Metro

Doctor who gave painkillers to overdosed patients gets to up to 20 years

A greedy Queens doctor convicted of recklessly prescribing painkillers to four patients who fatally overdosed expressed no remorse Friday in court, where he was sentenced to up to 20 years in prison.

“I did not create this problem,” said Dr. Stan Xuhui Li, 60, as relatives of his victims angrily looked on from the Manhattan court gallery.

“I dealt with the most difficult ­patients,” he said. “I tried to treat their pain. I did my best. I never intended to harm any of the patients.”

A Manhattan jury convicted the New Jersey anesthesiologist in July of manslaughter, reckless endangerment, falsifying business records, criminal sale of prescriptions and other charges.

His clinic treated drug-addled killer David Laffer, who slaughtered four people in 2011 when he held up a Long Island pharmacy for pain pills.

“I can find no benign explanation for what happened here,” said Justice Michael Sonberg in sentencing Li.

“[You did this] in the crassest terms, one day a week, remote from where you lived and where you practiced, Monday through Friday. It was designed to create disaster.”

Li peddled narcotics including oxycodone and the anti-anxiety medicine Xanax to as many as 100 patients a day out of his basement office in Flushing, Queens, prosecutors said.

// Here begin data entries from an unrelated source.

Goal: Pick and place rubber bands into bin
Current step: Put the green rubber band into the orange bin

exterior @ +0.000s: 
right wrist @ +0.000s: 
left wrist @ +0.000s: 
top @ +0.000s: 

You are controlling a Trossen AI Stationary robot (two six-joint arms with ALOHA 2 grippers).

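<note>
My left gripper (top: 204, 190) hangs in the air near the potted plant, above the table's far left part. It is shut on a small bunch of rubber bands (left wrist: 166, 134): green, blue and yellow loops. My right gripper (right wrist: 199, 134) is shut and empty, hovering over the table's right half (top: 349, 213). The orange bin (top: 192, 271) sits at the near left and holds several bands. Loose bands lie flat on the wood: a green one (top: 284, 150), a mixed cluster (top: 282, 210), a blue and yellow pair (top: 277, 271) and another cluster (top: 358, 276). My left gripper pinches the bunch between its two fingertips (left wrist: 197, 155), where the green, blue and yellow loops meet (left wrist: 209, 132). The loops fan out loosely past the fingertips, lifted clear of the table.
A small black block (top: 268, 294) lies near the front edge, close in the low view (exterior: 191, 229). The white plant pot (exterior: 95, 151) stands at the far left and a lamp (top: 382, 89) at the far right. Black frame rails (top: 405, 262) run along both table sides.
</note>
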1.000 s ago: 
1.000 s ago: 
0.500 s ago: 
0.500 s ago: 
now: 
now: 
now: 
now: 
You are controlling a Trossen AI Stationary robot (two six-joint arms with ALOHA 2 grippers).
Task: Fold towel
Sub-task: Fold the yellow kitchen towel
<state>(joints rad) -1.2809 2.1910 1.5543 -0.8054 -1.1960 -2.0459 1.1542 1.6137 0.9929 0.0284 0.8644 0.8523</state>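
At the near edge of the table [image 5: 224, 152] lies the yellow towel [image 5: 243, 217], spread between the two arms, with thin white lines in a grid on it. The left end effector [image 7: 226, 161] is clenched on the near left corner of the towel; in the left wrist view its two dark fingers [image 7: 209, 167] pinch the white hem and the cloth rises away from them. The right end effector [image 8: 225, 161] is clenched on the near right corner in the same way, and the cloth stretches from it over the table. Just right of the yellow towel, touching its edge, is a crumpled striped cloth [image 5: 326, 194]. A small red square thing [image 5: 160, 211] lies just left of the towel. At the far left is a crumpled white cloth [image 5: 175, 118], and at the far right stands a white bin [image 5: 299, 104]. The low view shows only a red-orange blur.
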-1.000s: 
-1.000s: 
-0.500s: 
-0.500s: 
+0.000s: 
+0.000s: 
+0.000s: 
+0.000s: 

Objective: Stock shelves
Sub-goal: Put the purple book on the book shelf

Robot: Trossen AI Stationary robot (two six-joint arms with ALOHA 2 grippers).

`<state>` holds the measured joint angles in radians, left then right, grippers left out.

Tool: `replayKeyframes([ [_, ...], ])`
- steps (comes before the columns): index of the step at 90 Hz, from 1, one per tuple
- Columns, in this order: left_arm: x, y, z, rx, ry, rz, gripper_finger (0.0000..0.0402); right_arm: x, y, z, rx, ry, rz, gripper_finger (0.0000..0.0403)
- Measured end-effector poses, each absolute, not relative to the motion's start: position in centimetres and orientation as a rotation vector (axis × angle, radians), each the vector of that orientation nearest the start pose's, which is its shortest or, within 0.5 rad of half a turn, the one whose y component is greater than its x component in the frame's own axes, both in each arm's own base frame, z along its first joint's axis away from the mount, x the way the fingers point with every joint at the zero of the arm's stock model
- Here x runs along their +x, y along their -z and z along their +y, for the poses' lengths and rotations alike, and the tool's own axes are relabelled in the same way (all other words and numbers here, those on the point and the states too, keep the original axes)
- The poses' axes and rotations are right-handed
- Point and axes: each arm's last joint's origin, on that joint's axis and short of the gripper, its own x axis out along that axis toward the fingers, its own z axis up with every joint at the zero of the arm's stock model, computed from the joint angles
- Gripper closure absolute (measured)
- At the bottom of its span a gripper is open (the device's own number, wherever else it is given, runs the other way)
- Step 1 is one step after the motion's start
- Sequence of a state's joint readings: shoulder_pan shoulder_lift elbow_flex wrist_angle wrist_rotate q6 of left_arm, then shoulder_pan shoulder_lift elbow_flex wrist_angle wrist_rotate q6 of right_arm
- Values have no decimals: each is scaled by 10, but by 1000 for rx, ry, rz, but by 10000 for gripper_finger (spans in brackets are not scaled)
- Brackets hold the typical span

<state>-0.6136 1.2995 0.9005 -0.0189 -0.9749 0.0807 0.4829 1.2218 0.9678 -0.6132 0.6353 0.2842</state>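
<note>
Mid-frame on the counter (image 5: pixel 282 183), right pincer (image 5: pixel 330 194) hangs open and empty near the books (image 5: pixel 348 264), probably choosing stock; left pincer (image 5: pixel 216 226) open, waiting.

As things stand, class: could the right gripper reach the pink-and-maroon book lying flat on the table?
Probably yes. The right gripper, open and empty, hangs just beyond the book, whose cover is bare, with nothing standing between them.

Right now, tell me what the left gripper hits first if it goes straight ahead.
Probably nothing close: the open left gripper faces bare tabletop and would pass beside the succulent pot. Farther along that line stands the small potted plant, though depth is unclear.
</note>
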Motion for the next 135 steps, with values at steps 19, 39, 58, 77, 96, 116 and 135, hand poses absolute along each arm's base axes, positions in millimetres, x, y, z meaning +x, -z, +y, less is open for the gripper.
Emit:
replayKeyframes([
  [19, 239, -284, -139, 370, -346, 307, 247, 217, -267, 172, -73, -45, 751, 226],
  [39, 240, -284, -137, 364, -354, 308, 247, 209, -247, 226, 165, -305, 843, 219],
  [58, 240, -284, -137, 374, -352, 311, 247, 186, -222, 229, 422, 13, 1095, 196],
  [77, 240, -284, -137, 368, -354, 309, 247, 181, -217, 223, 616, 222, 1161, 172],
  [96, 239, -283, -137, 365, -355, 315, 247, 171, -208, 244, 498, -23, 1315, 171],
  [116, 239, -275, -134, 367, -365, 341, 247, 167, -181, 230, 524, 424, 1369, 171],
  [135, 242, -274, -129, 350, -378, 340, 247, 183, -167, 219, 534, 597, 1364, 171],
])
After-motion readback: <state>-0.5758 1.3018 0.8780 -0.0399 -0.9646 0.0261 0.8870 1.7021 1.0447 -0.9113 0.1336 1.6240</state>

Two of Li’s patients — Joseph Haeg and Nicholas Rappold — overdosed on a lethal combination of Xanax and oxycodone in 2009 and 2010, respectively. He was found guilty of manslaughter in those cases.

Two other patients also fatally overdosed, and Li was found guilty of reckless endangerment for their deaths.

The sleazy doctor pocketed $450,000 in cash over a two-year period and had $1.2 million in his bank account when authorities began investigating him.

“This is a fair and just sentence given Li’s egregious criminal conduct, motivated by greed, and the severity of the harm that he caused,” said Bridget G Brennan, New York City’s special narcotics prosecutor, whose office handled the case.